Zhang Studies Genetic Links to Diseases
By Marcia Goodrich
A team of Michigan Tech mathematicians led by Professor Shuanglin Zhang, who was recently awarded the Richard and Elizabeth Henes Professorship in Mathematical Sciences, has developed powerful new tools for winnowing out the genes linked to some of humanity's most intractable diseases.
With one, they can cast back through generations to pinpoint the genes behind inherited illness. With another, they have isolated eleven genes associated with type-2 diabetes. The team spokesperson is Qiuying Sha, Zhang's wife and an assistant professor of mathematical sciences. Zhang has contracted another genetically driven condition: amyotrophic lateral sclerosis (ALS), also known as Lou Gehrig's disease, which has made speaking difficult. Ironically, his work may one day pave the way to a cure. "With chronic, complex diseases like Parkinson's, diabetes, and ALS, multiple genes are involved," said Sha. "It is critical to develop statistical methods that can account for gene-gene interactions and can analyze these genes jointly."

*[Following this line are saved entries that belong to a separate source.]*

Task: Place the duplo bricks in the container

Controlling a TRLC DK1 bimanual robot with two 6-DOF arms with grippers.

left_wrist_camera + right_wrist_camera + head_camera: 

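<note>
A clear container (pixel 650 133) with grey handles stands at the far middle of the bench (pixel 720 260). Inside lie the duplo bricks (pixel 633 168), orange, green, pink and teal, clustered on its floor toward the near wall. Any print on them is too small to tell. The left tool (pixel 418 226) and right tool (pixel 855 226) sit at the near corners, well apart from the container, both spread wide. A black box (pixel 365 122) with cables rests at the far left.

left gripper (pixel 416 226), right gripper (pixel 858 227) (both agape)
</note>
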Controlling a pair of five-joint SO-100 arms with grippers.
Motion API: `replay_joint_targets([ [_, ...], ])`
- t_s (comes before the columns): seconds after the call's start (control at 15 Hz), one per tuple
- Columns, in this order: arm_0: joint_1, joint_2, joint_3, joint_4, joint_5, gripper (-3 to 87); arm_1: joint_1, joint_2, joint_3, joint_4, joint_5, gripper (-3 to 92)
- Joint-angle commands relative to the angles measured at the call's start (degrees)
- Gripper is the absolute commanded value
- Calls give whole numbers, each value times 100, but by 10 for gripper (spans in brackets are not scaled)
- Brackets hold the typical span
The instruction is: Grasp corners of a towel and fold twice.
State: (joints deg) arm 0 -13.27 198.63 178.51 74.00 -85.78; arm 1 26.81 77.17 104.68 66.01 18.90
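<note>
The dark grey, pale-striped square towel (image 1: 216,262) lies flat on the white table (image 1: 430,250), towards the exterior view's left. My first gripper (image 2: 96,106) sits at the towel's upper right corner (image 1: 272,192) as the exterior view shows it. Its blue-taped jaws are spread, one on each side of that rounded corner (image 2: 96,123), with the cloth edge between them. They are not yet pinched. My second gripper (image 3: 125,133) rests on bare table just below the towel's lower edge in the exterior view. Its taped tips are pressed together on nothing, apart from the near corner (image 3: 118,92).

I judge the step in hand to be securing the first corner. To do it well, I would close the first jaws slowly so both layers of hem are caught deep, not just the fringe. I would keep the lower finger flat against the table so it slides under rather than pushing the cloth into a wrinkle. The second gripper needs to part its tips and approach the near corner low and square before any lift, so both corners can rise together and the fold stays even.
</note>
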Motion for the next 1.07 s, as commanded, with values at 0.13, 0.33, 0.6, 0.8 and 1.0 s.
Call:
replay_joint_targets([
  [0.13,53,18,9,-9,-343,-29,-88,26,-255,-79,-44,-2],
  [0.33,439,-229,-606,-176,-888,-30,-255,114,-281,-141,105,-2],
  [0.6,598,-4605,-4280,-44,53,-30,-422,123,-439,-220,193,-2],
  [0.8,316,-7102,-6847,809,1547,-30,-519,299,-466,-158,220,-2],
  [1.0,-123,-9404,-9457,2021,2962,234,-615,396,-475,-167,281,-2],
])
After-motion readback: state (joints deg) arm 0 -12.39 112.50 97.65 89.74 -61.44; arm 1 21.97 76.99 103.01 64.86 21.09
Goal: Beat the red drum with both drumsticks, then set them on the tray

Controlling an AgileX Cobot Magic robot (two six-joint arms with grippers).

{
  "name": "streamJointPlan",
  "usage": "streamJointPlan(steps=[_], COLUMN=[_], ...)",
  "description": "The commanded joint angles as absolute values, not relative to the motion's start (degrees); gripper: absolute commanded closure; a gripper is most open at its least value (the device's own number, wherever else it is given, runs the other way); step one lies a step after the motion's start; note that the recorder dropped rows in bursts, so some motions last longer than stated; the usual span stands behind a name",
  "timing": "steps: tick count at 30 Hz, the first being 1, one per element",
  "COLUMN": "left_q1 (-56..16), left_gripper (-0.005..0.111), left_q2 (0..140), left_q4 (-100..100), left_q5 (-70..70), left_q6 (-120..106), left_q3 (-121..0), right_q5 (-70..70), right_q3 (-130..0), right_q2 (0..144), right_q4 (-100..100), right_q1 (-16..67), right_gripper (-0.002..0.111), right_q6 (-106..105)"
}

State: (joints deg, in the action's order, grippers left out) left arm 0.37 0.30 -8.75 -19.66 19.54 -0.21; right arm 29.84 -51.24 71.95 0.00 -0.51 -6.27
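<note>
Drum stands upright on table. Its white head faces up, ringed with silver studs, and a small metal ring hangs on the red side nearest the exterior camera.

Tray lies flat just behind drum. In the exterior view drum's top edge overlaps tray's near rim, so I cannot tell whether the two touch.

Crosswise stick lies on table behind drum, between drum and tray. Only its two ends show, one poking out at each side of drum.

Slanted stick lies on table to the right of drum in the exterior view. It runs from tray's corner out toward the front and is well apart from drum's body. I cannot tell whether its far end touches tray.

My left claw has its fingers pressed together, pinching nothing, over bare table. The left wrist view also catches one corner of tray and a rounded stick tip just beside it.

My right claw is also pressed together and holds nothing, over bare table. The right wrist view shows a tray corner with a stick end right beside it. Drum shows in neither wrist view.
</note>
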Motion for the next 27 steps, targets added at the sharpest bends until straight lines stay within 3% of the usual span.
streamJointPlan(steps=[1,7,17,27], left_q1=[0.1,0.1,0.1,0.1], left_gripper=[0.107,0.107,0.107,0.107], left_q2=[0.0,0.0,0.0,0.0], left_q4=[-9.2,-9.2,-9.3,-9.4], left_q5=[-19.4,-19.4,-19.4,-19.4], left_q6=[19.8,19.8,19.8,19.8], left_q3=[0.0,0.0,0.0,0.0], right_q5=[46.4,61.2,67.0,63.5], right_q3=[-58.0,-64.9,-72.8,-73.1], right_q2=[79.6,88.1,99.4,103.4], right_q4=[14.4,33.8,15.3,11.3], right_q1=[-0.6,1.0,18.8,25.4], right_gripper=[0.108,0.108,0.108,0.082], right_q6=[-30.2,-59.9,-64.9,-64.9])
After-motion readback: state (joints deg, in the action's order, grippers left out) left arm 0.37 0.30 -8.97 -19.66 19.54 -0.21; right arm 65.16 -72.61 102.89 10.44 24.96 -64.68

This team has developed the Ensemble Learning Approach (ELA), software used to detect a set of genes that together have a significant effect on a disease.

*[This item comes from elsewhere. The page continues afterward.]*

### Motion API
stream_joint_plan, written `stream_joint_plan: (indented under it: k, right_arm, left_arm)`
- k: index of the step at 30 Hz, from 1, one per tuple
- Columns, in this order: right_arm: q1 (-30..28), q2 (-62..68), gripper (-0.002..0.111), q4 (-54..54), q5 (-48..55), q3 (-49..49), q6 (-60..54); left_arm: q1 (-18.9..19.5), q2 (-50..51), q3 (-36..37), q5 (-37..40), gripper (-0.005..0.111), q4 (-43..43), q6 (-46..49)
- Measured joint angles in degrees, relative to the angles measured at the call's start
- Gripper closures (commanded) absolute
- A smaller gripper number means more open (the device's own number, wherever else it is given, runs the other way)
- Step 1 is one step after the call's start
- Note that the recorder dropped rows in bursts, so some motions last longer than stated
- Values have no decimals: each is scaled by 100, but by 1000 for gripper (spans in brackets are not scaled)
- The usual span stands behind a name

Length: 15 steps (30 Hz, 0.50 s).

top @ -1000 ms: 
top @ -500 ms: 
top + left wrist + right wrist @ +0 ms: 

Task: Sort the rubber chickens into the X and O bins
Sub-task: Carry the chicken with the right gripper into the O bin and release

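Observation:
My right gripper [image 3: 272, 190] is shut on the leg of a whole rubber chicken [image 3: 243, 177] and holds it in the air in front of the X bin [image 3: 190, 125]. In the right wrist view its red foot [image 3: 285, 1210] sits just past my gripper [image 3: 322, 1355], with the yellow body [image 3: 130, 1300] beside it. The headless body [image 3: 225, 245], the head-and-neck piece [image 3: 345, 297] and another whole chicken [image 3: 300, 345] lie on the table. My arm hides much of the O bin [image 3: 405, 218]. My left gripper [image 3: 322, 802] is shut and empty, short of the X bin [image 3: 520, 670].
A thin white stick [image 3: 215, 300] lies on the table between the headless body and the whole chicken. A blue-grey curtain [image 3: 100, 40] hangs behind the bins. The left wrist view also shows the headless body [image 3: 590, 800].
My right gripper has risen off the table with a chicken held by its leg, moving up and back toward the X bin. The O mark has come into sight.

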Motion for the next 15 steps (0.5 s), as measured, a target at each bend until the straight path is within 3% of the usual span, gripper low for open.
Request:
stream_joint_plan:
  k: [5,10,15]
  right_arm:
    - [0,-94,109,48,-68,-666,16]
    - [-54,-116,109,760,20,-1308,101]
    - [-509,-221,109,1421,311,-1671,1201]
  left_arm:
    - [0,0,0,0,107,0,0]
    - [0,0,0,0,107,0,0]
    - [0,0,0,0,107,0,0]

With complex inherited conditions, including type-2 diabetes, single genes may precipitate the disease on their own, while other genes cause disease when they act together.

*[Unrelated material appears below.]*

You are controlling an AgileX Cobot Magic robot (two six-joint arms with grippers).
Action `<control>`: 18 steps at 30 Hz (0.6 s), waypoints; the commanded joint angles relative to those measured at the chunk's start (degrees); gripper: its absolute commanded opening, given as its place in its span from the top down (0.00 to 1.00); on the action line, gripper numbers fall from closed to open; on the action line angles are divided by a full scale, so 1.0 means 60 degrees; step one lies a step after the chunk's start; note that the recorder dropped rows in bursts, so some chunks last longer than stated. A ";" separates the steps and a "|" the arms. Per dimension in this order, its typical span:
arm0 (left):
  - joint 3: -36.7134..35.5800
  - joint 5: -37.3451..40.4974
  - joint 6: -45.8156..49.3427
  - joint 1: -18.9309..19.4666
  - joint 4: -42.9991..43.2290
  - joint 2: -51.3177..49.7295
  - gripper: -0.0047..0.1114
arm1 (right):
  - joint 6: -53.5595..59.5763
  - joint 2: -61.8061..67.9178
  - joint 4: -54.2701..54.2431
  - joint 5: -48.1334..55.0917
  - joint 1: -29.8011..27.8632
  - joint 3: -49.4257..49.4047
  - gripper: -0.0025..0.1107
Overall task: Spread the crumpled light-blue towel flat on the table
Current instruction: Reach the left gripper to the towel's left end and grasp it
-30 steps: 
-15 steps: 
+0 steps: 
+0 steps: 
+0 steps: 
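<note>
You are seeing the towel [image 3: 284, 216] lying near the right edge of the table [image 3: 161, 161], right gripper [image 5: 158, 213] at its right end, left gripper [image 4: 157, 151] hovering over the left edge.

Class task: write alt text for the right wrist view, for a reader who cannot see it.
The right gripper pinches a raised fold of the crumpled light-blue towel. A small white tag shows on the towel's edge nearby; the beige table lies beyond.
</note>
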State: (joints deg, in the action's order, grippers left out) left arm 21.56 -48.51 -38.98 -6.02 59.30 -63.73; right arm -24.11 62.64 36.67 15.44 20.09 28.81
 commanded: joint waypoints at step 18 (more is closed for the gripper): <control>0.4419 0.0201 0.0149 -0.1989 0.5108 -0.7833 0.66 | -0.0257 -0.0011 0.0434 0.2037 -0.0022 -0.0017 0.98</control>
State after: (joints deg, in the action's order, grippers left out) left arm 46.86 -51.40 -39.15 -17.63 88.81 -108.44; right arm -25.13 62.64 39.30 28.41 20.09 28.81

In the past, finding these gene-gene combinations has been especially unwieldy because the calculations needed to match up suspect markers among the five-hundred thousand or so in the human genome have been virtually impossible. ELA sidesteps this problem, first by drastically narrowing the field of potentially dangerous genes, and second, by determining which genetic variants act on their own and which act in combination. "We thought it will be a powerful tool to help finding disease-related genes for complex diseases," Sha said.
Their work has been published in Genetic Epidemiology and is available online at http://www3.interscience.wiley.com/.
ELA is also used to compare the genetic makeup of unrelated individuals to sort out disease-related genes. The team has also developed another approach, which uses a two-stage association test that incorporates founders' phenotypes, called TTFP, that can examine the genomes of family members going back generations.
"In the past, researchers have dealt with the nuclear family, parents, and children, but this could go back to grandparents, great-grandparents . . . as far back as you want." The team has published their findings in the European Journal of Human Genetics. An abstract is available at www.nature.com/ejhg/journal/v15/n11/abs/5201902a.html. Other members of Michigan Tech's statistical genetics group are postdoctoral scientists Zhaogong Zhang and Tao Feng.
Now that they've developed the software, the analysis is relatively simple, says Sha. But getting the genetic data to work on is not. "We don't have the data sets yet to work with," she says, clearly frustrated.
Those who do have data sets, however, can use the team's software to help find the cause—and hopefully, the cures—for a multitude of illnesses. Maybe even Lou Gehrig's disease.